> **Exercise goal**
All records below are to be repeated exactly, with the pictures left out.

> **Available data**
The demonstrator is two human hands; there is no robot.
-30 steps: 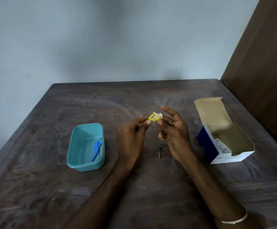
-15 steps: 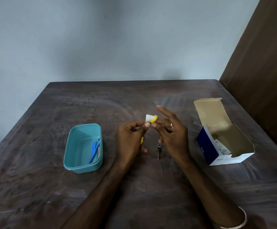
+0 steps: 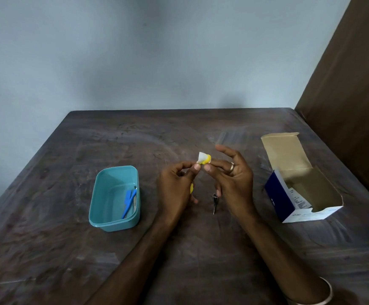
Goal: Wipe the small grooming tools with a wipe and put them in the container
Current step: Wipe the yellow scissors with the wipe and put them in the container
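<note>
I see my left hand [image 3: 174,190] and right hand [image 3: 234,181] raised together above the dark, scuffed wooden table [image 3: 179,249], fingertips meeting over its middle. Between them sits a small yellow plastic grooming tool [image 3: 207,160] with a small white wipe [image 3: 201,157] folded against its far end. My left thumb and forefinger pinch the tool and wipe from the left; a bit more yellow shows lower down behind the left palm. My right thumb and forefinger press on it from the right, while the other right fingers fan out loosely above, one wearing a metal ring [image 3: 232,166]. A pale bangle [image 3: 324,293] circles my right wrist.

Just below my right hand, between the two wrists, a small dark metal pointed tool [image 3: 214,202] lies flat on the table, untouched. Well to the left of my left hand stands an open teal rectangular plastic container [image 3: 104,208], and inside it, against the wall nearest my hand, lies a thin blue plastic tool [image 3: 129,202]. To the right of my right hand, apart from it, an open blue-and-white cardboard box [image 3: 289,203] rests with its brown lid flap thrown back; I cannot tell what it holds.
</note>
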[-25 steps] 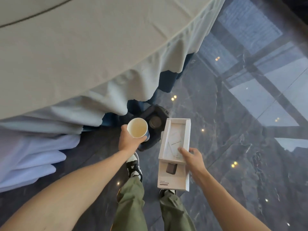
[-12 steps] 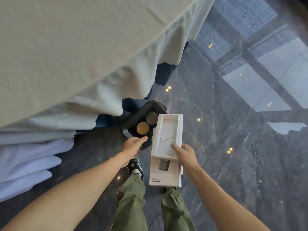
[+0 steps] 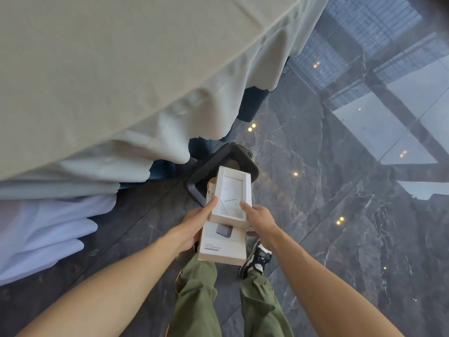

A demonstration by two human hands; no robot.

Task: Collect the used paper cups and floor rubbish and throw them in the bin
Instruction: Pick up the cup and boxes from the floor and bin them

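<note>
A white cardboard box (image 3: 222, 248) with its open inner tray (image 3: 232, 193) slid halfway out hangs over the black bin (image 3: 245, 159) on the floor. My left hand (image 3: 196, 224) grips the box's left side, thumb along the tray's edge. My right hand (image 3: 258, 220) holds the right side, thumb on the tray's rim. A paper sheet lies in the tray. The rim of a paper cup (image 3: 211, 184) shows inside the bin, just left of the tray. Most of the bin's opening is hidden by the box.
A round table with a beige cloth (image 3: 121, 81) hanging in folds fills the upper left, close to the bin. White draped fabric (image 3: 43, 229) lies at the left. Glossy dark marble floor (image 3: 340, 215) spreads to the right. My legs and shoes stand below the box.
My left hand let the paper cup drop into the bin, then came across and took hold of the box's left side. The box has moved forward over the bin.
</note>
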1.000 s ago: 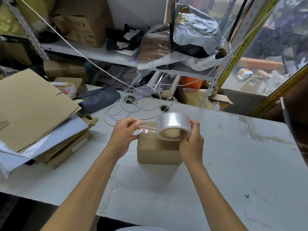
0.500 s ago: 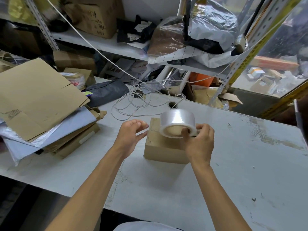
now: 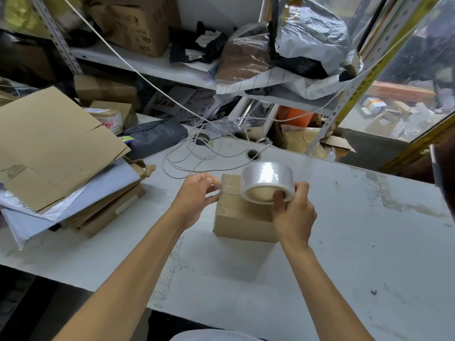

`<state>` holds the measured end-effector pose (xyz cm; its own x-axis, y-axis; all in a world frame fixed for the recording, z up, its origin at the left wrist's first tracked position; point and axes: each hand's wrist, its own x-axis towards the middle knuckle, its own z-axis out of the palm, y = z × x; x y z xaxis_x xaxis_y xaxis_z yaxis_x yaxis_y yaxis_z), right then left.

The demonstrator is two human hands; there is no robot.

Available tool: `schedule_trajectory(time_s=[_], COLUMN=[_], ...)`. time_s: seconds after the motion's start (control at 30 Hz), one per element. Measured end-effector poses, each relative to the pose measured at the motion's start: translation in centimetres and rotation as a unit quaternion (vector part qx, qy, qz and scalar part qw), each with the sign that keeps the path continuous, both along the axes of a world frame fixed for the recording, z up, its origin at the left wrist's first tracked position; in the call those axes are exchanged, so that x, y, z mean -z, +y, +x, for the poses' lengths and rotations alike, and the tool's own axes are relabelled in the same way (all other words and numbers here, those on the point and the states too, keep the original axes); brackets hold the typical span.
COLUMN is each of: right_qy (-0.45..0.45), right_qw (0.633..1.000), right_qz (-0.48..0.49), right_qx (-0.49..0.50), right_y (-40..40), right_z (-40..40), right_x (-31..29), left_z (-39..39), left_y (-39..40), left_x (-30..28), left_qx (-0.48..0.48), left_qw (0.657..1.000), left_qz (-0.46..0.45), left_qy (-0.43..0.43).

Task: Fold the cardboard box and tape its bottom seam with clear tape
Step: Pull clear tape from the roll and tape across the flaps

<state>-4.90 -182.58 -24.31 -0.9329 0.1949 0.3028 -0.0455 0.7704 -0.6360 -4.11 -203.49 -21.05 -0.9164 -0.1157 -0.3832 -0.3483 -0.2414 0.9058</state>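
A small folded cardboard box stands on the white table. Just above it, my right hand grips a roll of clear tape, thumb inside the core. A short strip of pulled-out tape runs from the roll to my left hand, which pinches its free end at the box's top left edge. The strip lies over the box top.
A pile of flat cardboard and grey mailers fills the table's left side. A coiled white cable lies behind the box beside a table hole. Cluttered shelves with boxes and bags rise beyond.
The camera view shifted a little. My left hand, which had let go half a second ago, now pinches the tape's end again and draws a short strip leftward over the box.
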Motion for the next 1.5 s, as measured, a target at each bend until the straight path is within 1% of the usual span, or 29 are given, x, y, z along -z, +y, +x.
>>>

> **Answer**
The demonstrator is two human hands; there is no robot.
-30 steps: 
-15 steps: 
+0 steps: 
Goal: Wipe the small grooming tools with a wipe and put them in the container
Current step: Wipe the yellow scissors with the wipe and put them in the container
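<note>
I see my left hand [image 3: 174,190] and right hand [image 3: 234,181] raised together above the dark, scuffed wooden table [image 3: 179,249], fingertips meeting over its middle. Between them sits a small yellow plastic grooming tool [image 3: 207,160] with a small white wipe [image 3: 201,157] folded against its far end. My left thumb and forefinger pinch the tool and wipe from the left; a bit more yellow shows lower down behind the left palm. My right thumb and forefinger press on it from the right, while the other right fingers fan out loosely above, one wearing a metal ring [image 3: 232,166]. A pale bangle [image 3: 324,293] circles my right wrist.

Just below my right hand, between the two wrists, a small dark metal pointed tool [image 3: 214,202] lies flat on the table, untouched. Well to the left of my left hand stands an open teal rectangular plastic container [image 3: 104,208], and inside it, against the wall nearest my hand, lies a thin blue plastic tool [image 3: 129,202]. To the right of my right hand, apart from it, an open blue-and-white cardboard box [image 3: 289,203] rests with its brown lid flap thrown back; I cannot tell what it holds.
</note>
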[-25 steps] 
[-12 steps] 
[+0 steps] 

A demonstration by two human hands; no robot.

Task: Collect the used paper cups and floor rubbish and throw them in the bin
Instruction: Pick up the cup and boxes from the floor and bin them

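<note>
A white cardboard box (image 3: 222, 248) with its open inner tray (image 3: 232, 193) slid halfway out hangs over the black bin (image 3: 245, 159) on the floor. My left hand (image 3: 196, 224) grips the box's left side, thumb along the tray's edge. My right hand (image 3: 258, 220) holds the right side, thumb on the tray's rim. A paper sheet lies in the tray. The rim of a paper cup (image 3: 211, 184) shows inside the bin, just left of the tray. Most of the bin's opening is hidden by the box.
A round table with a beige cloth (image 3: 121, 81) hanging in folds fills the upper left, close to the bin. White draped fabric (image 3: 43, 229) lies at the left. Glossy dark marble floor (image 3: 340, 215) spreads to the right. My legs and shoes stand below the box.
My left hand let the paper cup drop into the bin, then came across and took hold of the box's left side. The box has moved forward over the bin.
</note>
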1.000 s ago: 
0.500 s ago: 
now: 

`<state>` holds the measured end-effector pose (xyz cm; its own x-axis, y-axis; all in a world frame fixed for the recording, z up, its origin at the left wrist's first tracked position; point and axes: each hand's wrist, its own x-axis towards the middle knuckle, its own z-axis out of the palm, y = z × x; x y z xaxis_x xaxis_y xaxis_z yaxis_x yaxis_y yaxis_z), right then left.

The demonstrator is two human hands; there is no robot.

Available tool: `schedule_trajectory(time_s=[_], COLUMN=[_], ...)`. time_s: seconds after the motion's start (control at 30 Hz), one per element. Measured end-effector poses, each relative to the pose measured at the motion's start: translation in centimetres and rotation as a unit quaternion (vector part qx, qy, qz and scalar part qw), each with the sign that keeps the path continuous, both along the axes of a world frame fixed for the recording, z up, its origin at the left wrist's first tracked position; in the call those axes are exchanged, so that x, y, z mean -z, +y, +x, for the poses' lengths and rotations alike, and the tool's own axes are relabelled in the same way (all other words and numbers here, those on the point and the states too, keep the original axes); brackets hold the typical span.
COLUMN is each of: right_qy (-0.45..0.45), right_qw (0.633..1.000), right_qz (-0.48..0.49), right_qx (-0.49..0.50), right_y (-40..40), right_z (-40..40), right_x (-31..29), left_z (-39..39), left_y (-39..40), left_x (-30..28), left_qx (-0.48..0.48), left_qw (0.657..1.000), left_qz (-0.46..0.45), left_qy (-0.43..0.43).

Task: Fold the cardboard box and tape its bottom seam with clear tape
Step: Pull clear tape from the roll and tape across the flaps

<state>-4.90 -182.58 -24.31 -0.9329 0.1949 0.3028 -0.0455 0.7704 -0.6360 -4.11 -203.49 -21.05 -0.9164 -0.1157 -0.3832 -0.3483 -0.2414 0.9058</state>
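A small folded cardboard box stands on the white table. Just above it, my right hand grips a roll of clear tape, thumb inside the core. A short strip of pulled-out tape runs from the roll to my left hand, which pinches its free end at the box's top left edge. The strip lies over the box top.
A pile of flat cardboard and grey mailers fills the table's left side. A coiled white cable lies behind the box beside a table hole. Cluttered shelves with boxes and bags rise beyond.
The camera view shifted a little. My left hand, which had let go half a second ago, now pinches the tape's end again and draws a short strip leftward over the box.
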Motion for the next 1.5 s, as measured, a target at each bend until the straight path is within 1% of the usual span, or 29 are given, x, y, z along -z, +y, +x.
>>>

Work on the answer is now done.